Correct. It would open up a lot more options then adding nonces to script and style tags. You could for example rewrite all http: to https: in href="" and src="" attributes. @liulk tried that; described here. He was also running into this limitation.

[vasilkrastev90]

+1

[gabriel-amram]

+1

[Aaronius]

Yes! This is very needed!

[b27cs]

+1 This is a critical functionality, and I was very surprised to see it's not possible to do it at the moment. Without being able to manipulate the body and add a nonce, there is no direct way to build a Cloudfront SPA with proper security header config without introducing an additional middleware component to handle the nonce

[ArmanNisch]

+500

[marcos-cassel-powerschool]

+1

[lezixb]

+1
Needing similar capability natively on cloudfront

[james-certn]

Dropping this CSP injection approach article for anyone interested.

[maxvisser]

Dropping this CSP injection approach article for anyone interested.

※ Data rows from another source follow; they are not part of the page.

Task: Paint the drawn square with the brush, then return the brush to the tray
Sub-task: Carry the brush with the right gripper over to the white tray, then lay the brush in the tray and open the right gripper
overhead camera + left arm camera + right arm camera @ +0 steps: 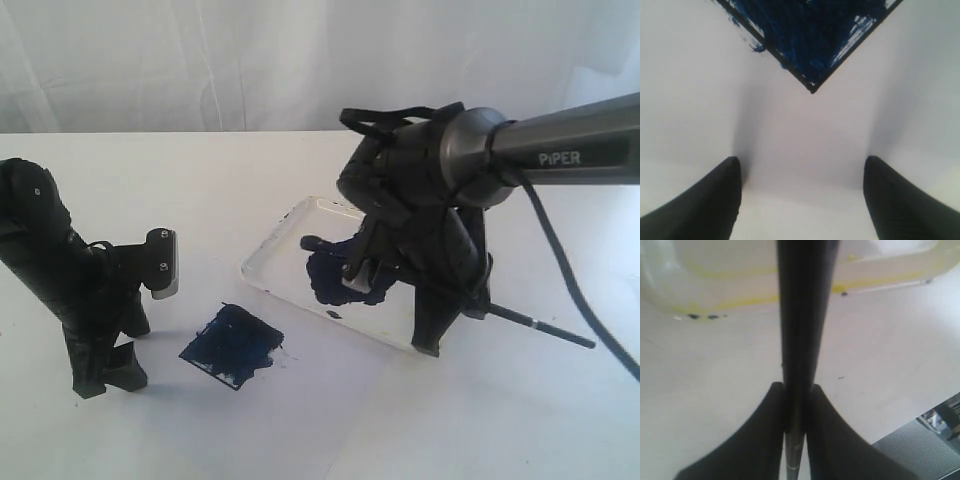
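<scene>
White curtain (150,60) behind, white table (330,430) below. Your square (232,345) lies left of centre, turned as a diamond and filled dark blue. Thin bare streaks show along its black outline, and a few strokes cross the edge. A strip of open white surface separates it from the tray (268,258), which sits just to its right with a blue-black blob (335,275) inside.

Your right gripper (799,390) is clamped on the brush (545,328) over the tray's right-hand edge. The shaft runs towards the yellow-stained rim. The tip is hidden behind the gripper, and the rear end juts out right over bare table.

Your left gripper (800,167) stands left of the square, jaws spread wide with nothing between them. Bare white surface lies between its fingers and the square's nearest corner.
</scene>
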`<action>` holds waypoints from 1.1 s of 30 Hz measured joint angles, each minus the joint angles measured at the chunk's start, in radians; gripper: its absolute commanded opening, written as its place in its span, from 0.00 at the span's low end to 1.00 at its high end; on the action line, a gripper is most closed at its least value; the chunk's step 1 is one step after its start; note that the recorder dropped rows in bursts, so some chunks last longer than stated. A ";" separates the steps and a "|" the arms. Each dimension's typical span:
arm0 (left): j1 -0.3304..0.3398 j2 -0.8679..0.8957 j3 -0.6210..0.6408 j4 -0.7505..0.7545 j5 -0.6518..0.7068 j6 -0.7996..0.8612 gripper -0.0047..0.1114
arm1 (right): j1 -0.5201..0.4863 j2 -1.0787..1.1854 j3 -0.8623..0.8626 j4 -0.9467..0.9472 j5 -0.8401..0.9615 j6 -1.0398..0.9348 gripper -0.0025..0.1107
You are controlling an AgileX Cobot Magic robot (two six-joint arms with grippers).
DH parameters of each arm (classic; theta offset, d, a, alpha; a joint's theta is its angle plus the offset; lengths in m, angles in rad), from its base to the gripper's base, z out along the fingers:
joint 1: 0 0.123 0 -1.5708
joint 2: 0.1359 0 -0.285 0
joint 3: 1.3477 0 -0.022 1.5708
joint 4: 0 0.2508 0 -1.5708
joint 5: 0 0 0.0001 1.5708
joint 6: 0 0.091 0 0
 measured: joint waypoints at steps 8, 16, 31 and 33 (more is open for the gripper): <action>0.000 0.000 0.000 0.000 0.000 0.000 0.65 | -0.122 0.000 0.000 0.031 -0.060 0.006 0.02; 0.000 0.000 0.000 0.000 0.000 0.000 0.65 | -0.160 0.044 0.000 0.040 -0.153 -0.059 0.02; 0.000 0.000 0.000 0.000 0.000 0.000 0.65 | -0.166 0.093 -0.045 -0.036 -0.145 -0.096 0.03; 0.000 0.000 0.000 0.000 0.000 0.000 0.65 | -0.166 0.093 -0.049 -0.024 -0.145 -0.120 0.06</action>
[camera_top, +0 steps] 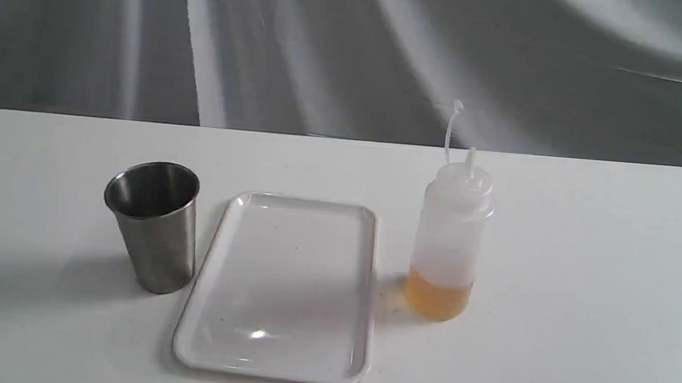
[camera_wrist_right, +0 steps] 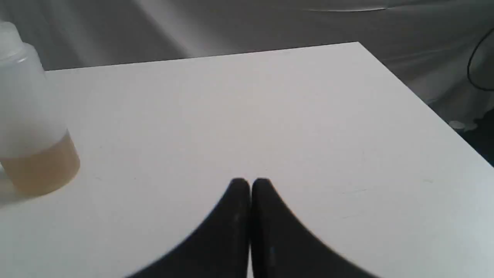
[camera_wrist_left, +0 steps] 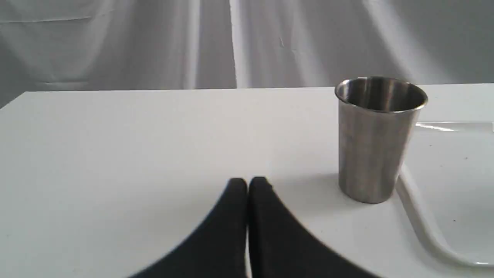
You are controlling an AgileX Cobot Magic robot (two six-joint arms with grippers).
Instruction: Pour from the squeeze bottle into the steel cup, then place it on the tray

Cool post! I would highly advice to look at the medium post of @csarkosh;
https://medium.com/@csarkosh/my-experience-getting-an-a-from-mozillas-observatory-tool-on-aws-f0abf12811a1

The solution proposed in the article of Kris Wong is not a catch-all solution. The main thing is that If you add script tags on runtime this would not work. An example I found with stylesheets is that Google Maps adds alot of stylesheets on runtime, even if your own application does not. It could still result in issues in production...

[james-certn]

My understanding was that adding the nonce to the page's script and style tags made it cascade into dynamically added script/style tags - so it would work fine for your suggested scenario?

[james-certn]

Found the reference from the bottom of this page:

When such a policy is set, modern browsers will execute only those scripts whose nonce attribute matches the value set in the policy header, as well as scripts dynamically added to the page by scripts with the proper nonce.

[janquijano]

Would love to have this feature in CloudFront

[janquijano]

If supporting it natively is not an option, even just including the body in the response event (viewer or origin) would help a lot. It would simplify the solution (Kris's) immensely. Having Lambda fetch the object from S3 and have to manually cache it seems a bit too much.